> _Description of the task_
Should the word "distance" occur in a line of the records, copy that line.

> _Entries provided_
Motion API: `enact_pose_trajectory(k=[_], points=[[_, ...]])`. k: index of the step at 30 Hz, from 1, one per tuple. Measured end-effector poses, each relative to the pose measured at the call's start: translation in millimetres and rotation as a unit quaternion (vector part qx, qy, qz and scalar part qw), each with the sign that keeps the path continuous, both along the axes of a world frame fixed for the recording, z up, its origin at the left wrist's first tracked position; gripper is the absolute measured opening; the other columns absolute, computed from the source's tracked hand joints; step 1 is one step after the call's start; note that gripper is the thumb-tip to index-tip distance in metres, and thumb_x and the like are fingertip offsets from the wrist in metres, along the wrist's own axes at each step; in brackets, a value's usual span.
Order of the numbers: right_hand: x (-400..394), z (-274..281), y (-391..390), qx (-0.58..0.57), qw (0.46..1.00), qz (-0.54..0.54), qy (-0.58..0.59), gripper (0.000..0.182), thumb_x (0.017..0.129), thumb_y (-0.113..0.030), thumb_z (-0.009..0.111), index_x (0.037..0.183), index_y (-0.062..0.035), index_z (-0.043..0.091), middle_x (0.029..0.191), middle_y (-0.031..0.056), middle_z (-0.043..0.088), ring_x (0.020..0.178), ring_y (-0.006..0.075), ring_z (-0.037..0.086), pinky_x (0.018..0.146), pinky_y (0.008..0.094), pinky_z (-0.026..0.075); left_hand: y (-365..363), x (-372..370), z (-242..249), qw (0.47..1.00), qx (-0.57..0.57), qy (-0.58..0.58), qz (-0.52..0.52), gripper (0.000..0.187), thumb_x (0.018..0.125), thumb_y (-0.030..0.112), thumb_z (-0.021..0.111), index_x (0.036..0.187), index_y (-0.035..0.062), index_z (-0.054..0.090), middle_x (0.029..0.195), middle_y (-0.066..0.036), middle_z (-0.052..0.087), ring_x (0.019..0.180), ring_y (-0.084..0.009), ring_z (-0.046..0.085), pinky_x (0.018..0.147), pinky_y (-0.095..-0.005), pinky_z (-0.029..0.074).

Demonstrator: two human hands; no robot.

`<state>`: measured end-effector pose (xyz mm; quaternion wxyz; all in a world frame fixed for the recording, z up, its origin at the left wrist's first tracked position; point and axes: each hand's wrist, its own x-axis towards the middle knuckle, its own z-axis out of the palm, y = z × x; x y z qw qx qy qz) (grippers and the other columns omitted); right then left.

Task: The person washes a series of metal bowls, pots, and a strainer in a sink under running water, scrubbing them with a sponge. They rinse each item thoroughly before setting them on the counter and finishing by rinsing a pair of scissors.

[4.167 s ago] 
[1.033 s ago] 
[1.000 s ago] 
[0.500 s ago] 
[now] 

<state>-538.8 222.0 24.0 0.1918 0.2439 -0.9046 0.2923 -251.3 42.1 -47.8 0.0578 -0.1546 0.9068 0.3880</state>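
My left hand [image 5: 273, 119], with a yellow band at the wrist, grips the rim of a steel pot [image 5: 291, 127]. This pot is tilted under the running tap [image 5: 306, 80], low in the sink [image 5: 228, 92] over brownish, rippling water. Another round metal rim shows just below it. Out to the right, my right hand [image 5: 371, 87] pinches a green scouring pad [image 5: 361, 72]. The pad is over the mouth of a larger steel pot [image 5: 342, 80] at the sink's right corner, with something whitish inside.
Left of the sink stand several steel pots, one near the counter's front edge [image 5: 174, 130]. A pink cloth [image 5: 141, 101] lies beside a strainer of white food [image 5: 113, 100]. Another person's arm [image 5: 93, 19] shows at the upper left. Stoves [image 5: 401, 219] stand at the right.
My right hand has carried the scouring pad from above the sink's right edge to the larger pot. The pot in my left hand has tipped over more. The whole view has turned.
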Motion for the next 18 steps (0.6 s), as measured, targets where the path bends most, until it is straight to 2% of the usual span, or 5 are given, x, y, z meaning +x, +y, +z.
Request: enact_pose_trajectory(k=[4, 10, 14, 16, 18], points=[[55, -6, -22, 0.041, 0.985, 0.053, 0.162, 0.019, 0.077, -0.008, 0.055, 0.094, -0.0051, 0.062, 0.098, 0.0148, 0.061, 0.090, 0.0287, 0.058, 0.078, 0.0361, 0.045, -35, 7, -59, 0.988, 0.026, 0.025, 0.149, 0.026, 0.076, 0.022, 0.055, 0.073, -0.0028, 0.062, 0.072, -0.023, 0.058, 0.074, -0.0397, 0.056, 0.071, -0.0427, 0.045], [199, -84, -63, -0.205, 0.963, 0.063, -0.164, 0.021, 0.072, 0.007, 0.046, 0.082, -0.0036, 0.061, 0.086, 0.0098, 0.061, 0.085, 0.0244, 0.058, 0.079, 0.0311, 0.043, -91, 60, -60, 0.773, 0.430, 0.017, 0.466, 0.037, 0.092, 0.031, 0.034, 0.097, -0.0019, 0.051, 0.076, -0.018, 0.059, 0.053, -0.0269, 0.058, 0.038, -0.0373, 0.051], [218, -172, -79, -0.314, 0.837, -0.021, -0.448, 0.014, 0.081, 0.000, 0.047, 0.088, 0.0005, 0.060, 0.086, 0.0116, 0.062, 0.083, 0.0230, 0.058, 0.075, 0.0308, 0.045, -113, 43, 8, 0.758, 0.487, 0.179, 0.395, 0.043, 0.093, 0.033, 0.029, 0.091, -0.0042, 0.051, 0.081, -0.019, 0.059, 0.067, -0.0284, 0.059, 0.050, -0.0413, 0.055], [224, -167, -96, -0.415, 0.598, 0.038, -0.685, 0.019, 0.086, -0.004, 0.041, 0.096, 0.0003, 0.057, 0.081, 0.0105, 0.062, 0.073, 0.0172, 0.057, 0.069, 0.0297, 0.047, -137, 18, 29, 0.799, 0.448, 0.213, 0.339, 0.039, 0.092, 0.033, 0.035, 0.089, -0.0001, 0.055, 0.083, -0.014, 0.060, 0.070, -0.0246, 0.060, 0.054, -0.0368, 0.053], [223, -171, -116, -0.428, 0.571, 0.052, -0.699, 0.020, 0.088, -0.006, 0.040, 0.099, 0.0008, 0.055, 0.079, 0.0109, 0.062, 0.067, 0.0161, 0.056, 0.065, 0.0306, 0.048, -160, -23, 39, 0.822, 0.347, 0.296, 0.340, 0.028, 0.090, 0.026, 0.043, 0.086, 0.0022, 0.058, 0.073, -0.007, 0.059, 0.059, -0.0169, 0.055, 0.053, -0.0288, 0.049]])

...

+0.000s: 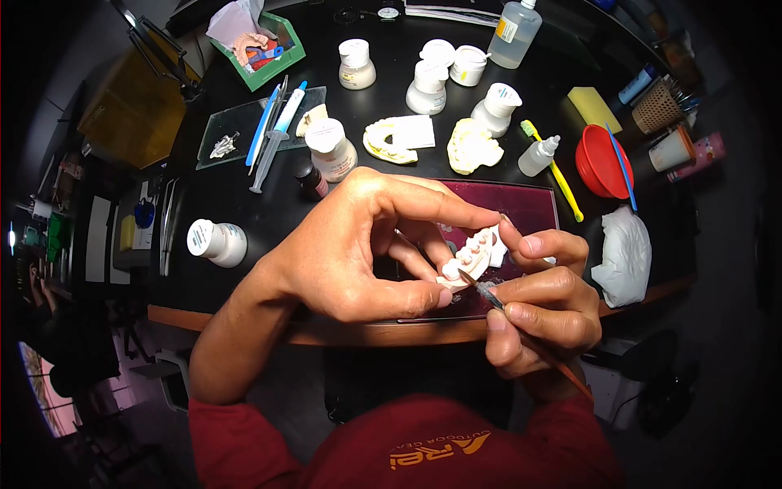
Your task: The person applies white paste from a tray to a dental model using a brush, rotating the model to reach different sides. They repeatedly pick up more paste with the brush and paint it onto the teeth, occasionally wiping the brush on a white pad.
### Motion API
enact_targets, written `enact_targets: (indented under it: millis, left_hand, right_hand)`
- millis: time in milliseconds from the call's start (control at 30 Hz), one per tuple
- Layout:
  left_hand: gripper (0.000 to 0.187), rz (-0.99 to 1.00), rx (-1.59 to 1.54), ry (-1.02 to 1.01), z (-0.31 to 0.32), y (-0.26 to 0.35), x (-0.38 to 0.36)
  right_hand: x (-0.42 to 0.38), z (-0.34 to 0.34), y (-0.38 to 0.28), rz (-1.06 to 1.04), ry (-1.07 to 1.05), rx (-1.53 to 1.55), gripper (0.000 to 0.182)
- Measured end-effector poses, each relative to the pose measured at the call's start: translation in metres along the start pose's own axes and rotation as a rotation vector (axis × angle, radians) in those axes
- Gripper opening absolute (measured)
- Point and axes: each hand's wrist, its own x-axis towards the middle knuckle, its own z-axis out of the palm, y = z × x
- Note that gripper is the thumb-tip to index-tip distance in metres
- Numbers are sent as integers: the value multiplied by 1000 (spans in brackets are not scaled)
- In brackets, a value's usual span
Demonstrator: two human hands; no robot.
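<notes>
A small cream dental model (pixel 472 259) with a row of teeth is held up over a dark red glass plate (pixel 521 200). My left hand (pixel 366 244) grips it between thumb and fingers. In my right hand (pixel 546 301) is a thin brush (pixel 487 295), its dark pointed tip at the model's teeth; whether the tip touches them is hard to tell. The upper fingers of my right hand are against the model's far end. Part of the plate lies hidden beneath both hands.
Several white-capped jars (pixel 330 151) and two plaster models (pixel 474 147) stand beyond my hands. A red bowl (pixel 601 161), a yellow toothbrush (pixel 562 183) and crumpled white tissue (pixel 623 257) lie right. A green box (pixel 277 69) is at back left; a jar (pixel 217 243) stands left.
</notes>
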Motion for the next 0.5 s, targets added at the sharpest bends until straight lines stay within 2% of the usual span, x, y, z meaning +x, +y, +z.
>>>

> _Output for this exercise_
Motion API: `enact_pose_trajectory(k=[_], points=[[_, ...]])`. k: index of the step at 30 Hz, from 1, one per tuple. Measured end-effector poses, each relative to the pose measured at the call's start: translation in millimetres and rotation as a unit quaternion (vector part qx, qy, qz and scalar part qw), each with the sign that keeps the path continuous, both along the axes of a world frame fixed for the recording, z up, its origin at the left wrist's first tracked position; gripper is the absolute measured opening; the other columns absolute, computed from the source's tracked hand joints; step 1 is one step after the call's start; note that gripper is the thumb-tip to index-tip distance in metres, and thumb_x and the like are fingertip offsets from the wrist in metres, along the wrist's own axes at each step; in brackets, a value's usual span.
- Note that gripper is the thumb-tip to index-tip distance in metres

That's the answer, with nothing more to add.